Hypocrite lecteur, mon semblable, mon frère, n’excluons pas l’hypothèse qu’en répondant à cette enquête de la Fondation Jean-Jaurès, tu aies cherché à donner de toi une image flattée. Car si tu étais si avide de savoir, de comprendre et de maîtriser le nuage informationnel, certains journaux pourraient ajouter un zéro au nombre de leurs abonnés. Mais puisque te voilà à la peine, mon semblable, mon frère, veux-tu que je te donne une liste de publications ou de sites dont le contenu est accessible à n’importe quelle honnête personne, qui te guideront comme ils me guident dans l’épaisseur du nuage informationnel ?

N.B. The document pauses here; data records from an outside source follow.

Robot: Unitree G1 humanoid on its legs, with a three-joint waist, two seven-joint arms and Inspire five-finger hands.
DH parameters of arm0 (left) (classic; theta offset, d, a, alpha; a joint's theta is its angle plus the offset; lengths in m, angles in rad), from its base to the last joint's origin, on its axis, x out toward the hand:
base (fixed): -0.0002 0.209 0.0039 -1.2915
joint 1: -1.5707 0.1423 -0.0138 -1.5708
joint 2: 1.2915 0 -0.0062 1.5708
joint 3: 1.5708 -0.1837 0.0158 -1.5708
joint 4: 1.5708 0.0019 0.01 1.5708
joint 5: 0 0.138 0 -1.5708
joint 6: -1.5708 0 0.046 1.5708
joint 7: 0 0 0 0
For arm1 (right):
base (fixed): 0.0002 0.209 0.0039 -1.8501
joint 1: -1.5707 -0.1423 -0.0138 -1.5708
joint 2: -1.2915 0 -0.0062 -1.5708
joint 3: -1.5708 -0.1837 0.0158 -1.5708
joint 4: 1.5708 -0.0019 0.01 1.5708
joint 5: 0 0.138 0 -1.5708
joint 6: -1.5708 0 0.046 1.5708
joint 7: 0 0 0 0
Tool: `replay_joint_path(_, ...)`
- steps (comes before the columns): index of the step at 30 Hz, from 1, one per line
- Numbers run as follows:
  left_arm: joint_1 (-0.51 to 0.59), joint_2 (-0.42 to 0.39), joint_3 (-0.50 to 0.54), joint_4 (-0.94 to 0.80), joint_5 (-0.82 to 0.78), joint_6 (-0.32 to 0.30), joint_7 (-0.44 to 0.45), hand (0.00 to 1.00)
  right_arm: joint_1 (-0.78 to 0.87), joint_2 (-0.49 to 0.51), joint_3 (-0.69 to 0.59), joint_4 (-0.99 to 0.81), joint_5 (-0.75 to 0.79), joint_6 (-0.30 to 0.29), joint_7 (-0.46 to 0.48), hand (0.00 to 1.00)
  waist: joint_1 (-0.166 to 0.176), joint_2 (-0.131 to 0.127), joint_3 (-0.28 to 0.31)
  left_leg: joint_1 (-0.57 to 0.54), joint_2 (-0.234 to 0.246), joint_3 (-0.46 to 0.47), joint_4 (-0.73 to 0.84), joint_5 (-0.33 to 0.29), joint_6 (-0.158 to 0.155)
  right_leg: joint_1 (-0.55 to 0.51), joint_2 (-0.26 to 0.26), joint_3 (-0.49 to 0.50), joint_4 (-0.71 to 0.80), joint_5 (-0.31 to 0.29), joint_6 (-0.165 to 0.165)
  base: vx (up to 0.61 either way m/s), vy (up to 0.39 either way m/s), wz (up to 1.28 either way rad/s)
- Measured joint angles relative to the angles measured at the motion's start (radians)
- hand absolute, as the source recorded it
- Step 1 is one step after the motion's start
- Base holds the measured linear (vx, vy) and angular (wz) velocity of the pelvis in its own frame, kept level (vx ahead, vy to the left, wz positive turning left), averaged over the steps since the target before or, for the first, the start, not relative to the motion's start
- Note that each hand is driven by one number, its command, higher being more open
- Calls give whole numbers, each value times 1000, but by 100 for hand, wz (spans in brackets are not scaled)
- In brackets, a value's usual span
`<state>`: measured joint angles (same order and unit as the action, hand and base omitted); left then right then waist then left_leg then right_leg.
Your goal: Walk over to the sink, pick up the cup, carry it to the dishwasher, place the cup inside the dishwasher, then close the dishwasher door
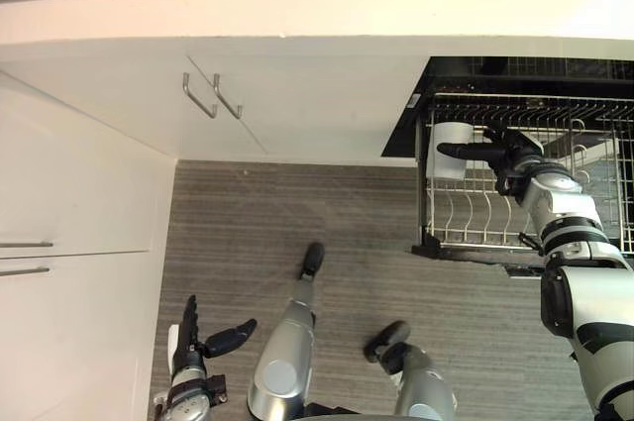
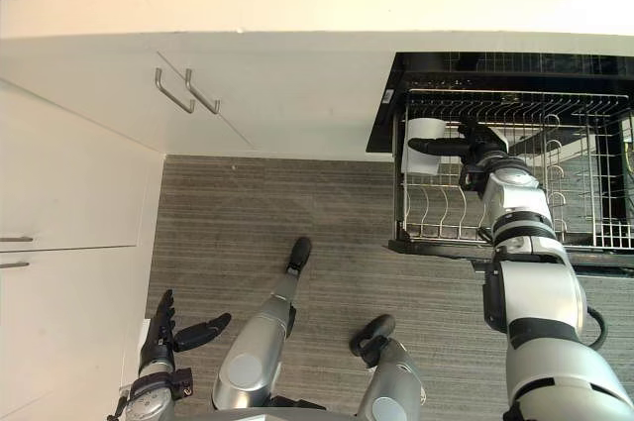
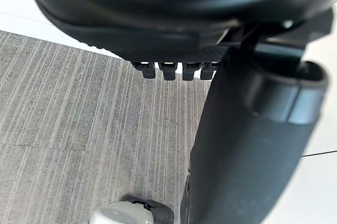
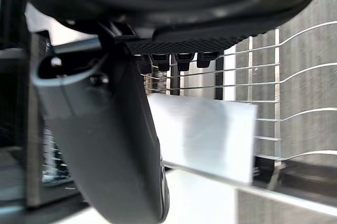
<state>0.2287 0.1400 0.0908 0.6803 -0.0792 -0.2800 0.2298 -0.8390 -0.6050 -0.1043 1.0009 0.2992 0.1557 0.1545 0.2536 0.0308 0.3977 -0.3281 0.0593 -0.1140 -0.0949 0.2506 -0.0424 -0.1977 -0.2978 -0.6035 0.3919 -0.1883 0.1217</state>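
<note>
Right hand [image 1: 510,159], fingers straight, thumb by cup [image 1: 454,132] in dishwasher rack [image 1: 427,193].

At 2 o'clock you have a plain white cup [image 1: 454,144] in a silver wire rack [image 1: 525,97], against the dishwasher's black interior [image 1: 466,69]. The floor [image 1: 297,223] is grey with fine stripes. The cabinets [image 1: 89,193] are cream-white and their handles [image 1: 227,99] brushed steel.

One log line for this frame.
stage: placing | white cylindrical cup: in wire dishwasher rack, left corner | right hand: open, thumb by cup | left hand: open, idle | door: open
</note>
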Motion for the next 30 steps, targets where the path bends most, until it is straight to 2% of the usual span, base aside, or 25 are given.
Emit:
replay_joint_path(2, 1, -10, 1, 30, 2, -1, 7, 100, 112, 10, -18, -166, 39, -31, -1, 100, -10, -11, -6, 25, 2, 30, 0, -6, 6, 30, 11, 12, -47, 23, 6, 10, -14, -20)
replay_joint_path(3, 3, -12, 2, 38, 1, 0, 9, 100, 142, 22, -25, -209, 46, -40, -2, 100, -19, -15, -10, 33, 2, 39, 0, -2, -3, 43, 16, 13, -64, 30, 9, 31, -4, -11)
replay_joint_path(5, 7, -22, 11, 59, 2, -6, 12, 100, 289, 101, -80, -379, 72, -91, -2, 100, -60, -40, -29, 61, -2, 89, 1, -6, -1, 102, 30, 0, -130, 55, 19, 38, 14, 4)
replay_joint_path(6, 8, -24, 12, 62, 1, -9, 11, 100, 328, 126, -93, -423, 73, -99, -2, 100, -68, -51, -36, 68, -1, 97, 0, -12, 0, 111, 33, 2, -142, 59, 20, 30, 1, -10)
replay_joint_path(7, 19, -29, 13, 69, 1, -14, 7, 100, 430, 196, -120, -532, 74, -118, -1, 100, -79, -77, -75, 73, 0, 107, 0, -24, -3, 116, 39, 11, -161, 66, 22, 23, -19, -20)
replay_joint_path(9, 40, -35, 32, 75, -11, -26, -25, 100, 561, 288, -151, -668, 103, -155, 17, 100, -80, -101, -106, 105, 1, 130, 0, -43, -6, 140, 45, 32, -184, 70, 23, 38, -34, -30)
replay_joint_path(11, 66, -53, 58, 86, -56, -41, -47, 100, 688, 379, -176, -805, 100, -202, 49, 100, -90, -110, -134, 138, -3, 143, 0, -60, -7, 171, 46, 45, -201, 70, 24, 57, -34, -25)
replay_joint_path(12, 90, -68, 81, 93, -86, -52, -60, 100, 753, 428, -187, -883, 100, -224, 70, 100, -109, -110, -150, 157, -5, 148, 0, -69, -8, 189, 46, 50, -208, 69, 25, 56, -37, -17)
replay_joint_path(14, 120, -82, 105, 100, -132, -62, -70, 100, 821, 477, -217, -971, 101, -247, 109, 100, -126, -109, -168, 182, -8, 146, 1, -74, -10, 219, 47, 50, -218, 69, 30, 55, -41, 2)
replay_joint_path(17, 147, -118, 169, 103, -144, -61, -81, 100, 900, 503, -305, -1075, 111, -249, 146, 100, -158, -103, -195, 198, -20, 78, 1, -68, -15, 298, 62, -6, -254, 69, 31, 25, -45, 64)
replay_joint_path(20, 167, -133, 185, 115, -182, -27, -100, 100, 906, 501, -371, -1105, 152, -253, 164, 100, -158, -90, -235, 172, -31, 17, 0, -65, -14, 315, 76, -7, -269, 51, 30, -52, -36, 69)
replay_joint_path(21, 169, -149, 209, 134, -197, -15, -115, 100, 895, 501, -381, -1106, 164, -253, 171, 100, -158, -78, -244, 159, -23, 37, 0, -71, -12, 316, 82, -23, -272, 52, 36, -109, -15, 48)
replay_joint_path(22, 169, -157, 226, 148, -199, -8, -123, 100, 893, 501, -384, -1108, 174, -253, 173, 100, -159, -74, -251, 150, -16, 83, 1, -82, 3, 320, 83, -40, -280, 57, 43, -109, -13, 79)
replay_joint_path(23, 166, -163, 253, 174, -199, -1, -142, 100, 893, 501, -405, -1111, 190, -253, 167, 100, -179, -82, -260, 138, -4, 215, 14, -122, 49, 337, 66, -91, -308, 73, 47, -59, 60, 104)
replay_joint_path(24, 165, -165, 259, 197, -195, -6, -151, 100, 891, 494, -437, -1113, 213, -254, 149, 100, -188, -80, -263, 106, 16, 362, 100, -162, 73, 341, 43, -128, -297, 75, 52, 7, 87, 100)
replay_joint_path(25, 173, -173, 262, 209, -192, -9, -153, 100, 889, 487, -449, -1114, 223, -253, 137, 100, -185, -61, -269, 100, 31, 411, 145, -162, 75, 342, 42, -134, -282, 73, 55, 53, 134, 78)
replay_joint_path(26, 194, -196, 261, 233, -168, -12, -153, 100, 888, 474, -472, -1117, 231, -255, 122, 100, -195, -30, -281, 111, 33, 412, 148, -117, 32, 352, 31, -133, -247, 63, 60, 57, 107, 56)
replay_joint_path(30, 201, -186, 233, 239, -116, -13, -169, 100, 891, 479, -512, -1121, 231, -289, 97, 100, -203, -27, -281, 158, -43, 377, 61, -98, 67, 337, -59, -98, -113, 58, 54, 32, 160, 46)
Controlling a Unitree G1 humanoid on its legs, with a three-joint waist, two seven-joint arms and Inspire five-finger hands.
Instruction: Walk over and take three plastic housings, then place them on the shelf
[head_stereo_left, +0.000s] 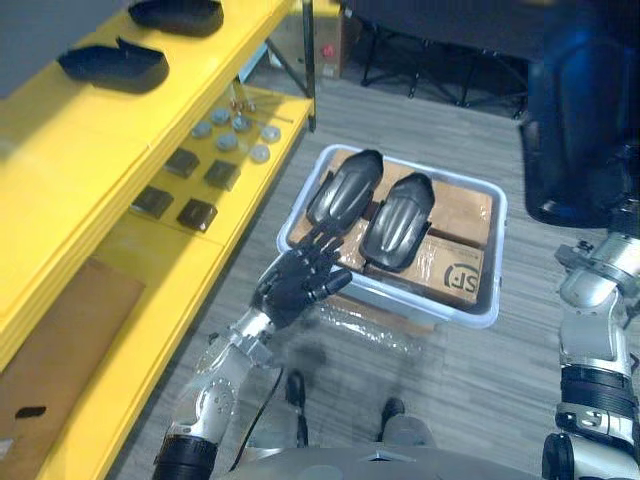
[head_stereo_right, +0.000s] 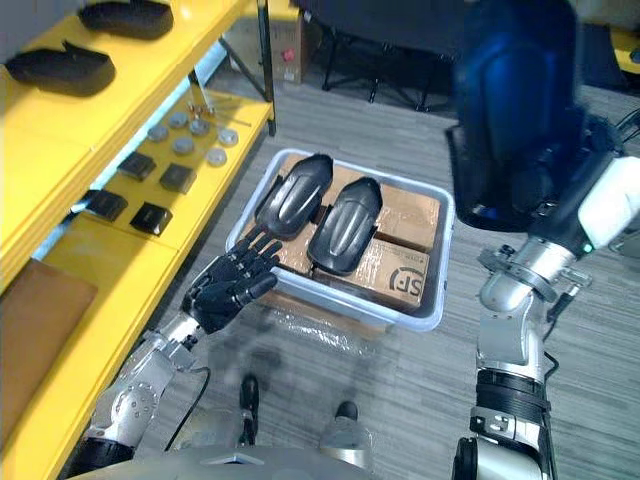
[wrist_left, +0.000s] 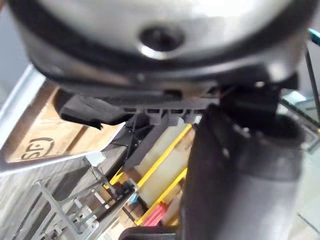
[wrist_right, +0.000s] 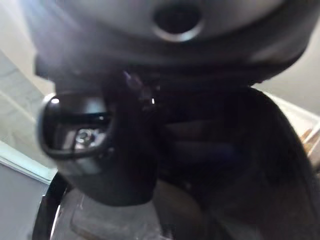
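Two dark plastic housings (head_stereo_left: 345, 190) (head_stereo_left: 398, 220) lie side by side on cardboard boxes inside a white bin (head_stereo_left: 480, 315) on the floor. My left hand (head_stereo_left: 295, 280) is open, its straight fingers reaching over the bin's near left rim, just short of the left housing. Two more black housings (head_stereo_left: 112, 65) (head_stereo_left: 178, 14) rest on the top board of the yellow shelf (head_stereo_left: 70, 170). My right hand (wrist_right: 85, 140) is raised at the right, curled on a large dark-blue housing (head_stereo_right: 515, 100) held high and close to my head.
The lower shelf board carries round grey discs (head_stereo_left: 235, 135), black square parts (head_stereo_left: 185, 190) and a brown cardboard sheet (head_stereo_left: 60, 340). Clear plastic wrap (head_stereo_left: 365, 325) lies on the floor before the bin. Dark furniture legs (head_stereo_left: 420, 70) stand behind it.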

Voilà Mediacités, qui s’emploie depuis cinq ans avec obstination et pertinence à pallier la faiblesse et la complaisance de tant de journaux régionaux ; voici Telos, qui publie des analyses si documentées et argumentées que même ceux qui en tirent d’autres conclusions y puisent de quoi nourrir leurs convictions. L’un et l’autre peinent à boucler leur budget, faute d’un nombre suffisant d’abonnés ou de donateurs, et ils n’intéressent pas les mécènes parce que les mécènes ne volent au secours que des victoires consacrées de longue date. Leur offrirais-tu ta contribution ou grossiras-tu les rangs de ceux qui ne paient leur écot à des sites que s’ils leur promettent de quoi se scandaliser, autrement dit de montrer leur belle âme, de se monter le bourrichon et de rester cocoonés dans leurs certitudes ?…

Ces bacchanales de jabotage conduisent, apprenons-nous, 77 % de Français à limiter ou à cesser leur recherche d’informations

Et puis, mon semblable, mon frère, elle a dû te faire plaisir l’analogie entre toi, planté devant la « télé Bolloré » et Morgan Spurlock ruinant sa santé chez McDonald’s. C’est un rapprochement amusant et astucieux, et « Super Size News » pourrait bien être une expression appelée à courir les claviers. Il y a au moins une ressemblance entre McDo et Hanouna (outre le cynisme) : ils vendent une ambiance et un sentiment d’appartenance et de « venez comme vous êtes », on ne vous demandera aucun effort. Mais n’y a-t-il pas une différence entre eux ? Ce n’est pas seulement que McDo a été capable d’une correction cosmétique après le film de Spurlock, en renonçant au menu super size et en proposant des salades, c’est surtout que personne ne va chercher d’informations chez Hanouna, chez Praud ou chez Morandini, alors qu’un bon peu des clients de McDo n’ont pas les moyens d’une autre cantine et que quelques-uns y font le principal, voire le seul repas de leur journée…

Certes, les débats de coqs qui font l’ordinaire des plateaux susmentionnés ont métastasé dans un nombre étonnant de télés et de radios, service public compris. Ces bacchanales de jabotage conduisent, apprenons-nous, 77 % de Français à limiter ou à cesser leur recherche d’informations, et l’étude qui nous informe place ses espoirs dans une revisite par les Français de leur consommation d’information, comme ils ont commencé à revisiter leurs pratiques alimentaires. D’accord, mais que les médias commencent. Qu’ils s’intéressent à la société. Qu’ils fouissent la réalité des « territoires », comme le fait Mediacités. Qu’ils produisent une réflexion originale dans un langage accessible, comme le fait Philosophie Magazine. Qu’ils proposent un point de vue informé qui n’enfonce pas des clous dans la tête de ses lecteurs, comme Telos. Qu’ils aillent voir le monde et nous le rendent intelligible. Que leur apport renvoie à leur vacuité les plateaux de bruits de bouche, les commentateurs de commentaires, les Aristarques de tous poils.